To do: Every line below from the one containing "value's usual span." to the final line must be reproduced exactly, and no other line may appear in the answer.

Data segment:
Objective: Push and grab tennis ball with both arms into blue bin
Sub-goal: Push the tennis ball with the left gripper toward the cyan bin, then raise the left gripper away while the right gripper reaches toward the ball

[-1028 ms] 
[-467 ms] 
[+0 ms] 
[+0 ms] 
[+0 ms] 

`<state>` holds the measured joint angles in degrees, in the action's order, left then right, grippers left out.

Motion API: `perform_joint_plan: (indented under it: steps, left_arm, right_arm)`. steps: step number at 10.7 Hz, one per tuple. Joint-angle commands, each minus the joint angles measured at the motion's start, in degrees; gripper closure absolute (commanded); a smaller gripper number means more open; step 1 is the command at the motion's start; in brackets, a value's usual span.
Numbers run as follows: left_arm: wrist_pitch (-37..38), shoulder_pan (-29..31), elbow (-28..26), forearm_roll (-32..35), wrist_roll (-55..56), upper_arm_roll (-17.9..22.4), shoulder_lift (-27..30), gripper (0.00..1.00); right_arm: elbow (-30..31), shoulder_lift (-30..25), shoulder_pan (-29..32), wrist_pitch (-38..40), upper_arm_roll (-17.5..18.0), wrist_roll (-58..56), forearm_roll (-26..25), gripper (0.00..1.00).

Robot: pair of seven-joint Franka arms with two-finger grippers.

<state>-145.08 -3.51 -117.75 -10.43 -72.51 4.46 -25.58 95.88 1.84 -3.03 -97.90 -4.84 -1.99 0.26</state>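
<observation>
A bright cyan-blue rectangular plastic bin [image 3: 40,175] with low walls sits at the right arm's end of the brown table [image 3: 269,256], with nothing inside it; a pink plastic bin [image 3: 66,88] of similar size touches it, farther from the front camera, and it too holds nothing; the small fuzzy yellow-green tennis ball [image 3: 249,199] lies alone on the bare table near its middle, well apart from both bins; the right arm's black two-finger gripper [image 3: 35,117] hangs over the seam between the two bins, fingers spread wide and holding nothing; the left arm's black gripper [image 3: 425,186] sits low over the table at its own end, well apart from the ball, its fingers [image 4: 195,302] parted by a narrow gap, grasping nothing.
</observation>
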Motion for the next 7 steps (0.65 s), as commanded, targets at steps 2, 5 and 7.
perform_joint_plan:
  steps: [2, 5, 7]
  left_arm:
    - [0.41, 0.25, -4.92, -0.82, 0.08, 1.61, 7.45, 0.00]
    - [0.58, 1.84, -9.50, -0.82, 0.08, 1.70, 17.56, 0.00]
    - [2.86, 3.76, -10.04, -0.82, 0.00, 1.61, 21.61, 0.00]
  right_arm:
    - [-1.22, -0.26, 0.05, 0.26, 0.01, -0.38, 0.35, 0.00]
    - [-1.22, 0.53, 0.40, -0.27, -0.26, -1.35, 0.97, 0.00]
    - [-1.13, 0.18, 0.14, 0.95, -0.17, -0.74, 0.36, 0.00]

Reply to the task:
Motion API: `perform_joint_plan: (indented under it: steps, left_arm, right_arm)`. steps: step number at 10.7 Hz, one per tuple. Joint-angle commands, each minus the joint angles measured at the motion's start, in degrees; gripper closure absolute (commanded); a smaller gripper number means more open; step 1 is the command at the motion's start; in brackets, a value's usual span.
Numbers run as follows: left_arm: wrist_pitch (-37..38), shoulder_pan (-29..31), elbow (-28..26), forearm_roll (-32..35), wrist_roll (-55..56), upper_arm_roll (-17.9..22.4), shoulder_lift (-27..30), gripper (0.00..1.00); right_arm: elbow (-30..31), shoulder_lift (-30..25), shoulder_pan (-29..32), wrist_pitch (-38..40), upper_arm_roll (-17.5..18.0), wrist_roll (-58..56), forearm_roll (-26..25), gripper (0.00..1.00).

Robot: pair of seven-joint Franka arms with two-finger grippers.

<state>-145.08 -3.51 -117.75 -10.43 -72.51 4.46 -25.58 95.88 1.84 -3.03 -97.90 -4.84 -1.99 0.26</state>
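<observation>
A bright cyan-blue rectangular plastic bin [image 3: 40,175] with low walls sits at the right arm's end of the brown table [image 3: 269,256], with nothing inside it; a pink plastic bin [image 3: 66,88] of similar size touches it, farther from the front camera, and it too holds nothing; the small fuzzy yellow-green tennis ball [image 3: 249,199] lies alone on the bare table near its middle, well apart from both bins; the right arm's black two-finger gripper [image 3: 35,117] hangs over the seam between the two bins, fingers spread wide and holding nothing; the left arm's black gripper [image 3: 425,186] sits low over the table at its own end, well apart from the ball, its fingers [image 4: 195,302] parted by a narrow gap, grasping nothing.
</observation>
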Motion for the next 7 steps (0.65 s), as commanded, targets at steps 2, 5 and 7.
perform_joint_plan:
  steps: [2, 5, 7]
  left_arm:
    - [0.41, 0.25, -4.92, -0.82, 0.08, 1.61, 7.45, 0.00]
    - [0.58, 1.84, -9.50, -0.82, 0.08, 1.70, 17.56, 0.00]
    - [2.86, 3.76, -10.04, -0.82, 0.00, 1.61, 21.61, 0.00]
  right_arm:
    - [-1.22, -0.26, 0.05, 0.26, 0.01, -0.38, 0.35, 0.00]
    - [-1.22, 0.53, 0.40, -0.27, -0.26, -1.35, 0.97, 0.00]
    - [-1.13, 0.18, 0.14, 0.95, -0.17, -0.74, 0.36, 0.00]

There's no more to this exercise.